Chapitre 3 : L'invitation
Le lendemain matin, je sortis acheter du lait pour le café. J’avais oublié d’en prendre la veille, lors de mes courses express.
Dans le couloir, un garçon de mon âge remontait la fermeture éclair de son sac de sport. Maillot blanc, short noir, un ballon qui dépassait à moitié. Sur sa poitrine, un écusson rouge avec un ballon.
Il me regarda. Ses yeux étaient clairs, presque verts.
— Salut, dit-il.
— Salut, répondis-je.
Je ne savais pas quoi ajouter. Il était là, à deux mètres de moi, à se préparer à partir. Son maillot collait un peu à ses épaules. La lumière du couloir faisait briller ses cheveux.
— Tu sors de ta chambre ? dis-je, pour dire quelque chose.
— Oui, 309. Juste à côté. T'es nouveau ?
— Arrivé hier.
Il hocha la tête. Il jeta un coup d'œil à ma main vide, à mon t-shirt froissé, à mes cheveux pas coiffés.
— Tu vas chercher à manger ? demanda-t-il.
— Du lait. Pour le café.
Il sourit. Un sourire simple, pas moqueur.
— Moi c'est Nathan.
— Et moi Hugo, répondis-je
— Tu viens d'où ?
— Paris.
Il siffla doucement, comme si je venais de l'étranger.
— Paris, répéta-t-il. T'es loin de chez toi.
— Ouais.
Le silence s'installa une seconde. Pas un silence gênant. Plutôt celui de deux inconnus qui s'apprivoisaient.
Je désignai son sac du menton.
— Tu vas où, comme ça ?
— À l'entraînement, dit-il. Volley.
Il dit ça comme une évidence. Comme si tout le monde portait un sac avec un ballon qui dépasse, un samedi à huit heures du matin.
— Tu joues en club ?
— Oui. Il est à dix minutes à pied.
Je ne savais pas quoi répondre. Je n’avais jamais fait de volley, à part en EPS au lycée. Un souvenir plutôt sympa, d’ailleurs : le cuir sous les doigts, la sueur, la bonne fatigue après l’effort.
— Tu joues depuis longtemps ? demandai-je.
— Depuis la seconde. J'ai commencé parce que mon frère jouait. Maintenant, je fais deux entraînements par semaine.
Il parlait simplement, sans me vendre quoi que ce soit. Ça me donnait presque envie de lui poser d'autres questions.
— Ça te plaît ? dis-je, bêtement.
— Ouais, répondit-il. Ça me plaît.
Il me regarda de bas en haut. Pas pour me jauger. Pour autre chose. Je ne sus pas quoi.
— Et toi ? demanda-t-il.
— Et moi quoi ?
— Tu fais du volley ?
Je secouai la tête.
— Non. Enfin, si. Au lycée. C'était un sport qu'on avait choisi. J'avais pas le choix, en fait. La classe avait voté. Et au bac, j'ai eu 16. Mais j'en ai jamais fait en club.

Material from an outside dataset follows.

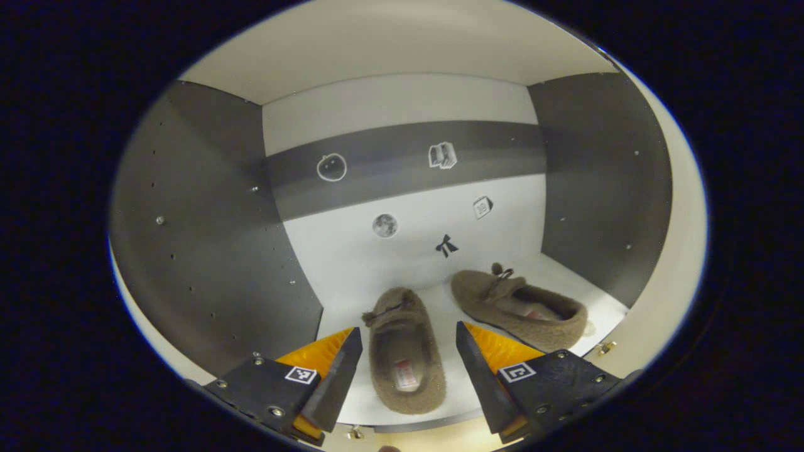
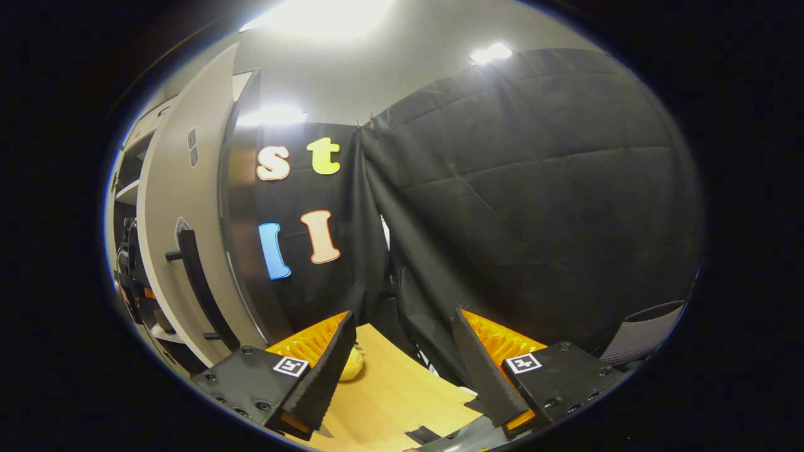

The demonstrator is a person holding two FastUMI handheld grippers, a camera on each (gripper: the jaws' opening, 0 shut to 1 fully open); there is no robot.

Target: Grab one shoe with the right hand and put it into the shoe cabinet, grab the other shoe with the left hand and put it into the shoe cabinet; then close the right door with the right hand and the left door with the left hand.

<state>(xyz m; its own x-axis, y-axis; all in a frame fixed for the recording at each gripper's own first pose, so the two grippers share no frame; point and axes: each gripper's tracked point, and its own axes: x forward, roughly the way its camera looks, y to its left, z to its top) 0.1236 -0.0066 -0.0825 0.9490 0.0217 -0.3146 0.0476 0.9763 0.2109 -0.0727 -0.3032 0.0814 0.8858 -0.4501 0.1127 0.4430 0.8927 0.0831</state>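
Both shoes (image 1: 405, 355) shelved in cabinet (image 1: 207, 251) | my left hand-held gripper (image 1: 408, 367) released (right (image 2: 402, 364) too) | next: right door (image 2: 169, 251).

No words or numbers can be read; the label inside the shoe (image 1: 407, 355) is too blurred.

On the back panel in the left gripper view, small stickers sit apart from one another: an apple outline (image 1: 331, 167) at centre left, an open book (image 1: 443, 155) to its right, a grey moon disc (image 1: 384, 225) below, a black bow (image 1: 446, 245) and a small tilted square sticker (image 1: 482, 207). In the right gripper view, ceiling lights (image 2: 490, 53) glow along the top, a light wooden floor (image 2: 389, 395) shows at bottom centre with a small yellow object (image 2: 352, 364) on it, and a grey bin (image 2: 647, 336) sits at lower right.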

Il haussa les épaules. Une mèche de cheveux lui tomba sur le front. Il ne la repoussa pas.
— Alors viens, dit-il.
Je clignai des yeux.
— Viens où ?
— Au gymnase. Faire un essai. On recrute les nouveaux mardi, vingt heures. C'est à dix minutes d'ici.
— Je sais pas jouer, répétai-je.
— On s'en fout. Y a une section loisir. Les débutants, c'est là-bas. Et puis t'as l'air d'avoir la taille.
Mon cœur fit un petit bond. Je n'aurais su dire pourquoi.
— Je vais y penser, dis-je.
Il me tendit la main. Je la serrai. Sa paume était chaude, un peu rugueuse.
Il sourit. Avança vers l'ascenseur. L'appela. Et quelques instants après, la porte de l'ascenseur se referma sur lui.
* * *
En rentrant de la superette avec le lait, je posai la bouteille en PET sur la kitchenette, refermai la porte, m'adossai contre le bois froid.
Du volley.
Pourquoi pas, après tout ?
L’occasion de rencontrer du monde.
L’occasion de penser à autre chose que cette foutue licence.